Structural Topic Model Workflow
Order of operations:
- Preliminary structural topic model (STM) created with a number of topics decided by spectral initialization (k=0).
- Clustering algorithms are run over the prelimary STMs’ topic-prevalence by document matrix to find a number of topics that better fits the data.

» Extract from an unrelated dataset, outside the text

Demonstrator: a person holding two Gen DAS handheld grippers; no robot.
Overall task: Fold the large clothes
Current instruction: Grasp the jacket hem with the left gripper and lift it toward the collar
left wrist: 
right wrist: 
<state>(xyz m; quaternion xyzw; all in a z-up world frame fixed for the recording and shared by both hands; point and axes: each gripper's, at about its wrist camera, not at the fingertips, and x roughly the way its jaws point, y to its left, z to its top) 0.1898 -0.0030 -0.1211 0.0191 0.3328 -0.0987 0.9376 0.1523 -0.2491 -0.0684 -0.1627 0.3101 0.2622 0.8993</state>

- STM data saved as JSON to be used with the visualization webapp.
- Manual STM refinement.
# load libraries
library(tidyverse)
library(magrittr)
library(stm)
library(jsonlite)
library(doMC)
library(foreach)
library(NbClust)
library(cluster)
# load data
load('../data/tidy_questions_best.Rda')
# load helper script
source('../github/stmjson.R')
# Set number of cores to use on following computations
registerDoMC(cores=3)
# Set seed
seed = 123 # variable to be used later on
set.seed(seed)
Preliminary STM
Used to find baseline topic number using spectral initialization (K=0)
# STM does not produce meaningful clusters for these questions and are best removed.
questions <- questions[-c(4,5,6)]
start <- Sys.time()
verbosity <- FALSE
default_stop_words <- c('art','arts')
procs <- foreach(n = seq(length(questions))) %dopar% textProcessor(documents = questions[[n]][[1]],
metadata = questions[[n]][2],
customstopwords = default_stop_words,
verbose = verbosity)
docs <- foreach(n = seq(length(questions))) %dopar% prepDocuments(documents = procs[[n]]$documents,
vocab = procs[[n]]$vocab, meta = procs[[n]]$meta,
lower.thresh = ifelse(procs[[n]]$documents %>%
length > 1000, 4, 3),
verbose = verbosity)
prelim_stms <- foreach(n = seq(length(questions))) %dopar% stm(documents = docs[[n]]$documents,
vocab = docs[[n]]$vocab, K = 0,
data = docs[[n]]$meta, verbose = verbosity,
seed = seed)
time_taken <- Sys.time() - start
time_taken
Time difference of 2.267745 mins
NbClust Cluster Analysis
Used to find rough estimates of the best number of topics (clusters) for each question. The preliminary spectral initialization tends to overestimate the best number of topics for intuitive sense-making of the data as a whole, so clustering algorithms can then find topics likely to co-occur with each other and recommend a number of topics collapsing those groups into single topics. By using many clustering algorithms using varying techniques we can
pcas <- foreach(n = seq(length(prelim_stms))) %dopar% prcomp(x = (prelim_stms[[n]]$theta), scale. = T)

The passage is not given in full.